Заведующий, желая выгородить Леру, сам того не ведая, открыл Андрею глаза на их отношения. Вот, значит, она какая — добрая, ласковая, безотказная! А он-то, дурак, на что надеялся? Что стал для нее единственным и неповторимым? Ерунда все. Пожалела она его, ясно. Одним мужиком больше, одним меньше — ей без разницы. Позвал ее, она и пошла, потому что не привыкла говорить «нет». А сам Андрей ей не нужен: зачем такой молодой, красивой, умной девчонке без пяти минут инвалид, по нескольку раз в год попадающий на больничную койку?

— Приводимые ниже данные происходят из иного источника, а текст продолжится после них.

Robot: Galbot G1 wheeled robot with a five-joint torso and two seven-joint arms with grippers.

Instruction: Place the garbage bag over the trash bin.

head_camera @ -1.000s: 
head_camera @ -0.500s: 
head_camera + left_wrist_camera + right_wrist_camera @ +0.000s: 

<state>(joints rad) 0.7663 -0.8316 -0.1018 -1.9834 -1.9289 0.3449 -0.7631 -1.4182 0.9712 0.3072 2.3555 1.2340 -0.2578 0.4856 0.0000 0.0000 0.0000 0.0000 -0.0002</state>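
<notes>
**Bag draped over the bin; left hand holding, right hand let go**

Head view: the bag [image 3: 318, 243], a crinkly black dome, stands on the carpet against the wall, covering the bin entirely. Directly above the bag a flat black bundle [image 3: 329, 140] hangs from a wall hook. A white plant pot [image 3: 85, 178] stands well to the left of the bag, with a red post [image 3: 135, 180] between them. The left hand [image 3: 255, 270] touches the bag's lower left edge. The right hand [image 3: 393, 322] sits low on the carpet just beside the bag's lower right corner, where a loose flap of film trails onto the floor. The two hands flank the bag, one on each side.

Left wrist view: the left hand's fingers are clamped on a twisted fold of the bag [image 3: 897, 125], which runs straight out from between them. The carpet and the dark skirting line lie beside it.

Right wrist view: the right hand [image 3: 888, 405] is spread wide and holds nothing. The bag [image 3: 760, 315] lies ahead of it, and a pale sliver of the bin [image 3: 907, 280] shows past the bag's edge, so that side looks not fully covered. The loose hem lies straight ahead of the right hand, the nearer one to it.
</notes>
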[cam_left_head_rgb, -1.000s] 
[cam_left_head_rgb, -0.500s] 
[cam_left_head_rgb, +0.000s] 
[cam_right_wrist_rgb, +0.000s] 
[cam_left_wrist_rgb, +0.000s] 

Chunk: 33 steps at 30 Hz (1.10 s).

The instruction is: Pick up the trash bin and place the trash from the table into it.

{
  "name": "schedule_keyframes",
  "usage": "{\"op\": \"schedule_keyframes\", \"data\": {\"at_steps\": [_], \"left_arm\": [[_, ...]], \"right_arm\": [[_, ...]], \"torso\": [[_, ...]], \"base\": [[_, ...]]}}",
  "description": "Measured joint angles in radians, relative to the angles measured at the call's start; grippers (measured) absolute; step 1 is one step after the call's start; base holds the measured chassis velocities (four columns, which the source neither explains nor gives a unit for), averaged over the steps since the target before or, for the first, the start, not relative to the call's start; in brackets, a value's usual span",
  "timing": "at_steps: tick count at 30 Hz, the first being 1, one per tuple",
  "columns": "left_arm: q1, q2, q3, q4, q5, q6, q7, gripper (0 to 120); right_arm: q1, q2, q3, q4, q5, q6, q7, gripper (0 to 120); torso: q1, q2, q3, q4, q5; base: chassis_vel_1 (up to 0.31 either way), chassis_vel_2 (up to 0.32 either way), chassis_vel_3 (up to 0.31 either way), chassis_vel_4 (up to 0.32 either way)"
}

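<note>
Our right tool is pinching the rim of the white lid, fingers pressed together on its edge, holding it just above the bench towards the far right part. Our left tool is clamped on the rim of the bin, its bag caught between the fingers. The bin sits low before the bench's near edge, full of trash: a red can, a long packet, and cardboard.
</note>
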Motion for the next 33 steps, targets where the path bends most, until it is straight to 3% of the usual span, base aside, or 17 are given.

Из своего детдомовского детства Андрей вынес один строжайший принцип. Его, этого принципа, неукоснительно придерживались все интернатские пацаны и девчонки. Не принимать жалости к себе — негласным законом всех тех, кого с первых дней судьба обделила, не дав того, что по праву должно быть у каждого.
Летом группу детдомовцев отправляли в лагерь. У интерната имелась своя летняя база, но все ребята мечтали о такой поездке. Она несла с собой новые впечатления, возможность вырваться «на волю», хоть ненадолго покинуть казенные стены.
Андрею было лет восемь или девять, когда его наградили путевкой в подмосковный «Факел» за активную работу в редколлегии интернатской стенгазеты. Впервые он покинул пределы детдома, оказавшись в совершенно непривычной для себя обстановке.
Поначалу он никак не мог сориентироваться, освоиться.
Вроде бы все вокруг было похожим на интернат. Палата, в которой стояли в ряд шесть кроватей, разделенных тумбочками на двоих, большой двор со спортивными снарядами, просторная, светлая столовая. По утрам здесь пахло овсяной кашей и молоком, вечером две добродушные тетки, стоявшие на раздаче, щедро одаривали ребятишек черными ржаными сухарями из хлеба, оставшегося от завтраков и обедов.